→ Problem requirements: Starting with the first line and ending with the line that holds "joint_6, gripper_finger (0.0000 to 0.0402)", repeat the material exactly.

→ Supplied data:
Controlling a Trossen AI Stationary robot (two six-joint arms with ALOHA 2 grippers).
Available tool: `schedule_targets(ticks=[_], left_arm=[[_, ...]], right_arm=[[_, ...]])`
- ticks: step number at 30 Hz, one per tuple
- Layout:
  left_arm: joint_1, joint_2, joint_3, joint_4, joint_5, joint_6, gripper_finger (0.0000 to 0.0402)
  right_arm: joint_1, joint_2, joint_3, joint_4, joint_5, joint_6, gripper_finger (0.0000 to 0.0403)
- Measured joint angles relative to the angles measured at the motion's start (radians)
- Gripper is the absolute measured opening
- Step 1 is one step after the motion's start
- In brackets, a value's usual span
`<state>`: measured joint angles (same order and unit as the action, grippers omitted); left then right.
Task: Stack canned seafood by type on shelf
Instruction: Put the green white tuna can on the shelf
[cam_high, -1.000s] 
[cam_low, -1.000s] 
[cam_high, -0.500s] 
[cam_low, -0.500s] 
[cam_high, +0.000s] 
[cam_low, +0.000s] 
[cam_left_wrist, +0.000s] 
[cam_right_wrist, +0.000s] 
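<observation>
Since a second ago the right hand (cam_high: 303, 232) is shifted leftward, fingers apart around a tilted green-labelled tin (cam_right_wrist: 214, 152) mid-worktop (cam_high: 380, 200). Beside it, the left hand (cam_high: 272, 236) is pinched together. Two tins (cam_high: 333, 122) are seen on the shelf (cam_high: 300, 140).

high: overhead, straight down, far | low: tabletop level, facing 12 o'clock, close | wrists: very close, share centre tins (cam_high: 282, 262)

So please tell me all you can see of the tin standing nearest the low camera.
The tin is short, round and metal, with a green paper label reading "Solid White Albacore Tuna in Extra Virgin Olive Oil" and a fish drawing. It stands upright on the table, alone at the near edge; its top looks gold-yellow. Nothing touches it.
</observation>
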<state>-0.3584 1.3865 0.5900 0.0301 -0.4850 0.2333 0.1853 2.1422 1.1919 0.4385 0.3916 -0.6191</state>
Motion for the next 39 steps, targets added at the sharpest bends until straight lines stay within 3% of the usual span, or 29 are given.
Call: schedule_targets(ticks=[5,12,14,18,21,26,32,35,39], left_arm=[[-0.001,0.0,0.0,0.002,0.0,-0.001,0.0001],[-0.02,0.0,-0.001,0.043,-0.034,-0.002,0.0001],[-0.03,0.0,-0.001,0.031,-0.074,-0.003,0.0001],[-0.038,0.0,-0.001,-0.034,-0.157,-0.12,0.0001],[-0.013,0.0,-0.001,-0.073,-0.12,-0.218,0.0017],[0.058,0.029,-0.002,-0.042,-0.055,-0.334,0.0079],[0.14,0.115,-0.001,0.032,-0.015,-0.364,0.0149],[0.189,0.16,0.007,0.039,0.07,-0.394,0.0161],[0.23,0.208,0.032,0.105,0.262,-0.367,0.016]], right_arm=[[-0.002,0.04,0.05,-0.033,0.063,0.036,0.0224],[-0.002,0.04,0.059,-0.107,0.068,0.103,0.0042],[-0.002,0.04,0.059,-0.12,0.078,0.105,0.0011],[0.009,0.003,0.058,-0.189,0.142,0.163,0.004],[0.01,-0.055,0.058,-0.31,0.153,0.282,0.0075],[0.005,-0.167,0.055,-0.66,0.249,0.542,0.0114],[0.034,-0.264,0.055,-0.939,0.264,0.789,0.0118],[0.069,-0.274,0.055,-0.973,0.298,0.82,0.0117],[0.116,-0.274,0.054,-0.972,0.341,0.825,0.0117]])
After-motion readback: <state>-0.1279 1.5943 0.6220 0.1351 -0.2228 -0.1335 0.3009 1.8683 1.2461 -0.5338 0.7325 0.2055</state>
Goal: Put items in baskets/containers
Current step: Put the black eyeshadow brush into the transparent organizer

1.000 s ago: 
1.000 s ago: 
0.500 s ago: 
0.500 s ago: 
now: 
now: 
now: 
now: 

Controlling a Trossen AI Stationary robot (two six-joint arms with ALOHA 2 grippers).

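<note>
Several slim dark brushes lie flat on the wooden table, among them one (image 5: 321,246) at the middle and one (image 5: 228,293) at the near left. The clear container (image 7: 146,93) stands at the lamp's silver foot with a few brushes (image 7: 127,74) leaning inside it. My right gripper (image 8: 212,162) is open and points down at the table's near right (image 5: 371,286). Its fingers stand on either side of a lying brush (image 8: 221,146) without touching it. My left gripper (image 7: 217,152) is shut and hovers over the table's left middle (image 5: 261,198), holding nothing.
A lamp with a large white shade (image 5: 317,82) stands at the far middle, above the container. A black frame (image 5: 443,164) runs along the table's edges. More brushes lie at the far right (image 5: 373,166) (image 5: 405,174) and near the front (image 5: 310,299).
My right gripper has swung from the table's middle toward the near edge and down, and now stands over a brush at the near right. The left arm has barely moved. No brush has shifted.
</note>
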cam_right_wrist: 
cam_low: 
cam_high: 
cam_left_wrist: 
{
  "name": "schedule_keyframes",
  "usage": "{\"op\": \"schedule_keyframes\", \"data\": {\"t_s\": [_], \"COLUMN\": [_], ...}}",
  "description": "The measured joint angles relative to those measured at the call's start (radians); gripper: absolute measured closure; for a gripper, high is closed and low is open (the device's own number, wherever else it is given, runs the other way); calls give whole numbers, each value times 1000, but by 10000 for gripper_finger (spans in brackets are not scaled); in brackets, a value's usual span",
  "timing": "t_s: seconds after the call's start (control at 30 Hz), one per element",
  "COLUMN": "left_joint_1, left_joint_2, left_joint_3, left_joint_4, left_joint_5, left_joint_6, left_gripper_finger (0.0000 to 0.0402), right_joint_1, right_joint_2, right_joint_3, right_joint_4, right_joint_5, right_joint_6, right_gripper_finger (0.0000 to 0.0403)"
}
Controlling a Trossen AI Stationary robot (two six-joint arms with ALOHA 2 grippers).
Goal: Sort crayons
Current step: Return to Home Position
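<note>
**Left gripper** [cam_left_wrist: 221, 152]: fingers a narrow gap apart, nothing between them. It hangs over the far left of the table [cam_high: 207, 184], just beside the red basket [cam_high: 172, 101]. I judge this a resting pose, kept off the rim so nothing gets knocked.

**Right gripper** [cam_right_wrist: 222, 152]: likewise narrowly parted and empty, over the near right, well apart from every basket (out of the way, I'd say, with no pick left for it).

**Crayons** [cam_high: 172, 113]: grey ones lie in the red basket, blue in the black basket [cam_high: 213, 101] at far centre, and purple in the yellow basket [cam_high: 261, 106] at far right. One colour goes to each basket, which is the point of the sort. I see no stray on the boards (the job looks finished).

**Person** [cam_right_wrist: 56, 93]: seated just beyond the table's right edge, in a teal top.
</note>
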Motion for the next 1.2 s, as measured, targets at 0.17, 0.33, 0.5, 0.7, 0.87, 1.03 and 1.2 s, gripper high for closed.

→ Result of this exercise:
Controlling a Trossen AI Stationary robot (two six-joint arms with ALOHA 2 grippers).
Available tool: `schedule_targets(ticks=[_], left_arm=[[_, ...]], right_arm=[[_, ...]])`
- ticks: step number at 30 Hz, one per tuple
- Layout:
  left_arm: joint_1, joint_2, joint_3, joint_4, joint_5, joint_6, gripper_finger (0.0000 to 0.0402)

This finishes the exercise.